In the new study, Lewis and colleagues made the longest Spitzer observation yet of a hot Jupiter. The infrared telescope stared at the HAT-P-2 system continuously for six days, watching it cross in front of its star, slip behind, and then reappear on the other side, making a full orbit. What makes the observation even more exciting to scientists is that the planet has a comet-like eccentric orbit, carrying it as close as 2.8 million miles (4.5 million kilometers) to the star and out to as far as 9.3 million miles (15 million kilometers). For reference, Mercury is about 28.5 million miles from our sun.
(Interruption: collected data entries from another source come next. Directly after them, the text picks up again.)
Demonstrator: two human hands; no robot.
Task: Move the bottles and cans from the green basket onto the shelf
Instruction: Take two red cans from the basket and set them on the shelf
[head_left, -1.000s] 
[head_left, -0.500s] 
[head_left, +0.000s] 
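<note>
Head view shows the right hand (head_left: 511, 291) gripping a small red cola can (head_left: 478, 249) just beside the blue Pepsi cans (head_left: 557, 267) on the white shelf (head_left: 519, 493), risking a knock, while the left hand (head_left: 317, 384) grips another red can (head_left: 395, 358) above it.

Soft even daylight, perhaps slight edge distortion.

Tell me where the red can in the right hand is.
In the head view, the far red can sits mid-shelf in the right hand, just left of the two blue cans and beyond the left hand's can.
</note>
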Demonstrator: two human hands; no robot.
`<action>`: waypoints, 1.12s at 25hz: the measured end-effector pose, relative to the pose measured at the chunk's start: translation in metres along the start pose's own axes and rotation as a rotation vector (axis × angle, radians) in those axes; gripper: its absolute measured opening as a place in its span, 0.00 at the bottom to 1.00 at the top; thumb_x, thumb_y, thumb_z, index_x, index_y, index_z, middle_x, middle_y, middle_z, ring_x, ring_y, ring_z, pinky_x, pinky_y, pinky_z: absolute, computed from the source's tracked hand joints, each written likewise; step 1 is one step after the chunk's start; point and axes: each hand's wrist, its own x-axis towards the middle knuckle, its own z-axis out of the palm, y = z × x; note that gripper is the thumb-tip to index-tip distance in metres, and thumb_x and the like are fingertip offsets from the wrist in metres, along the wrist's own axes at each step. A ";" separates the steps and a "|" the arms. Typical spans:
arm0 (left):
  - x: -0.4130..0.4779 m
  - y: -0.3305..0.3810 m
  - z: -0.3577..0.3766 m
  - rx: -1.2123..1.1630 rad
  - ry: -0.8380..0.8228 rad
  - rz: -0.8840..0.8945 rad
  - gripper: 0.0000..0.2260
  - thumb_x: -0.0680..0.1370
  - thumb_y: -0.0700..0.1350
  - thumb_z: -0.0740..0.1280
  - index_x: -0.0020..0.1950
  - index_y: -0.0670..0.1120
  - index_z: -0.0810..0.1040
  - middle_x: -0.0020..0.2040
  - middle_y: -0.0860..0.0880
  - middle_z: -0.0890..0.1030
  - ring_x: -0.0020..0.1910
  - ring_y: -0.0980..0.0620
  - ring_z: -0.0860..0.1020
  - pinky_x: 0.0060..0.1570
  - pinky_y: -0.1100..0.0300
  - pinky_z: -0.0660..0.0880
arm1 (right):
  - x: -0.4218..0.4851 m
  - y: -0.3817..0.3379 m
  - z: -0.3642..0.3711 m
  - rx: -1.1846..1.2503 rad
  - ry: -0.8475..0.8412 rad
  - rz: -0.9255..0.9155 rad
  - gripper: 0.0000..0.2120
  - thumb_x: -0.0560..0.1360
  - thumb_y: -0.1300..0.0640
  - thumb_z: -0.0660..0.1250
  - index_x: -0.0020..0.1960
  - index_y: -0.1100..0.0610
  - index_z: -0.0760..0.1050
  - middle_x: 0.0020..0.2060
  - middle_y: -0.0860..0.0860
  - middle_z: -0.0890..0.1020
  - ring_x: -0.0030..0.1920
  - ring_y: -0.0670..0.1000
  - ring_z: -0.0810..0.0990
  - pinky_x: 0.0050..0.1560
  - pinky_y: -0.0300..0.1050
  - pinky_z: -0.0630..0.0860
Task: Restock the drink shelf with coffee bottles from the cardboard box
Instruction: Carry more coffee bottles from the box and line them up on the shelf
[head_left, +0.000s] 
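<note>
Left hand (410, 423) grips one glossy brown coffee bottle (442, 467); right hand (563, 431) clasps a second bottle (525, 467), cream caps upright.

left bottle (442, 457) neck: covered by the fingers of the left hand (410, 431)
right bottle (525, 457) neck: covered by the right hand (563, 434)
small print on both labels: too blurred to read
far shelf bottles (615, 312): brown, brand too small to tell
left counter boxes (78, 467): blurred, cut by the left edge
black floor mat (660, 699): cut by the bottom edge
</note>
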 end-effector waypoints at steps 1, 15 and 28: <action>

"It's as if nature has given us a perfect lab experiment with this system," said Heather Knutson, a co-author of the new paper at the California Institute of Technology, Pasadena, Calif. "Because the planet's distance to the sun changes, we can watch how fast it takes to heat up and cool down. It's as though we're turning the heat knob up on our planet and watching what happens." Knutson led the first team to create a global "weather" map of a hot Jupiter, called HD 189733 b, in 2007.
The new HAT-P-2b study is also one of the first to use multiple wavelengths of infrared light, instead of just one, while watching a full orbit of a hot Jupiter. This enables the scientists to peer down into different layers of the planet.
The results reveal that HAT-P-2b takes about a day to heat up as it approaches the hottest part of its orbit, and four to five days to cool down as it swings away. It also exhibits a temperature inversion -- a hotter, upper layer of gas -- when it is closest to its star. What's more, the carbon chemistry of the planet seems to be behaving in unexpected ways, which the astronomers are still trying to understand.
"These planets are much hotter and more dynamic than our own Jupiter, which is sluggish by comparison. Strong winds are churning material up from below, and the chemistry is always changing," said Lewis.
Another challenge in understanding hot Jupiters lies in parsing through the data. Lewis said her team's six-day Spitzer observation left them with 2 million data points to map out while carefully removing instrument noise.
"Theories are being shot down right and left," said Nick Cowan of Northwestern University, Evanston, Ill., a co-author of the HAT-P-2b study. "Right now, it's like the wild, wild west."